┌──

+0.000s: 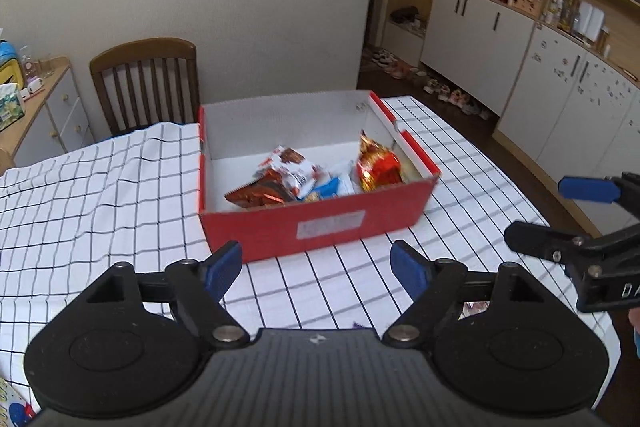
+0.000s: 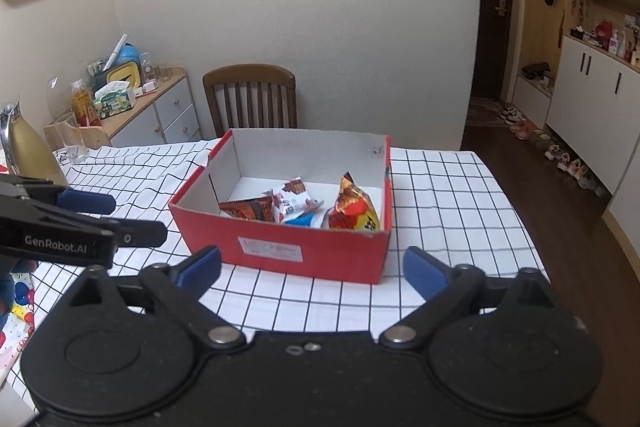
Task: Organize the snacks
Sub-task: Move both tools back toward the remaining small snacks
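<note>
A red cardboard box (image 1: pixel 320 229) (image 2: pixel 280 247) with a white inside stands open on the checked tablecloth. Inside it lie several snack packets: an orange-gold one (image 1: pixel 378 167) (image 2: pixel 352 207) at the right, a red-and-white one (image 1: pixel 292 167) (image 2: pixel 294 203), a brown-orange one (image 1: pixel 256 193) (image 2: pixel 248 209) and a blue-and-white one (image 1: pixel 328 187) (image 2: pixel 302 221). My left gripper (image 1: pixel 316 259) (image 2: pixel 120 215) hovers open in front of the box, nothing between its blue pads. My right gripper (image 2: pixel 312 265) (image 1: pixel 560 213) is open too, empty, just short of the box's near wall.
A wooden chair (image 1: pixel 148 83) (image 2: pixel 250 95) stands behind the table's far edge. A cluttered sideboard (image 2: pixel 160 111) is at the far left. A gold flask (image 2: pixel 24 147) and a glass (image 2: pixel 74 143) stand on the table's left. Balloon-print paper (image 2: pixel 20 295) lies near left. Floor drops off right.
</note>
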`<state>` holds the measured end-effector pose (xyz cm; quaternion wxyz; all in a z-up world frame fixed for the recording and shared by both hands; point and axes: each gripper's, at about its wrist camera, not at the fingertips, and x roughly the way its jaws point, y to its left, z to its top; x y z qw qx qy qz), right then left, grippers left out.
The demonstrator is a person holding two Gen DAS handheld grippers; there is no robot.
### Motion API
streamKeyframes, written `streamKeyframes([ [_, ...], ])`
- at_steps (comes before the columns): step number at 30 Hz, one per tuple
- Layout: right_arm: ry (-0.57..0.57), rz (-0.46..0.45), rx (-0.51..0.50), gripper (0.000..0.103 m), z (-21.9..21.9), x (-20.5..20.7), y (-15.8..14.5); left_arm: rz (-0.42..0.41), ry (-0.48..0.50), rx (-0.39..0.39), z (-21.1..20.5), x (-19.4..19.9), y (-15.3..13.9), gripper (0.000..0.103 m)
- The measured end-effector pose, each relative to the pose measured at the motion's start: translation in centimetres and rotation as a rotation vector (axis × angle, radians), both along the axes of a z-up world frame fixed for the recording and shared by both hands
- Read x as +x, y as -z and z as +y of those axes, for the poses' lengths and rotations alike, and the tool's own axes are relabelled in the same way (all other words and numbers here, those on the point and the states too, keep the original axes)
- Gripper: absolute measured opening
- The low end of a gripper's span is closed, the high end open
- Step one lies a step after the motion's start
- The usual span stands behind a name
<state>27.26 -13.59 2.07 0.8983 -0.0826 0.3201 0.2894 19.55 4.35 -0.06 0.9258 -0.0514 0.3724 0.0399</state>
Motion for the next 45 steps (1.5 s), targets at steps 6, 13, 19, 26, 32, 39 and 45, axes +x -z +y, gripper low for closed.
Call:
streamKeyframes([
  [6,0.029,-0.006,-0.037,0.103,-1.7,-1.8,1.7,0.028,0.037,0.0,-1.1,-0.9,2.0,0.081],
  [13,0.081,0.019,-0.075,0.102,-4.0,-2.7,5.2,0.078,0.046,-0.038,-1.6,-1.0,5.0,0.081],
  [19,0.08,0.077,-0.101,0.098,-5.2,-2.0,8.2,0.134,0.067,-0.029,-2.4,-0.3,8.1,0.081],
  [26,0.017,0.139,-0.18,0.089,-5.7,-0.2,11.0,0.187,0.098,-0.01,-2.7,0.6,10.9,0.081],
  [32,-0.091,0.177,-0.277,0.078,-5.2,2.2,12.5,0.231,0.122,0.006,-2.8,1.5,12.8,0.081],
  [39,-0.266,0.178,-0.384,0.066,-3.6,3.8,13.6,0.257,0.17,0.027,-3.1,2.8,14.0,0.081],
  [45,-0.356,0.177,-0.435,0.052,-2.7,4.4,14.5,0.262,0.227,0.065,-3.7,3.7,14.5,0.066],
])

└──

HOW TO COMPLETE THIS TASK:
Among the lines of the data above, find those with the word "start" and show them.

ANSWER TO THIS PROBLEM:
- The measured end-effector pose, each relative to the pose measured at the motion's start: translation in centimetres and rotation as a rotation vector (axis × angle, radians), both along the axes of a z-up world frame fixed for the recording and shared by both hands
- Step one lies a step after the motion's start

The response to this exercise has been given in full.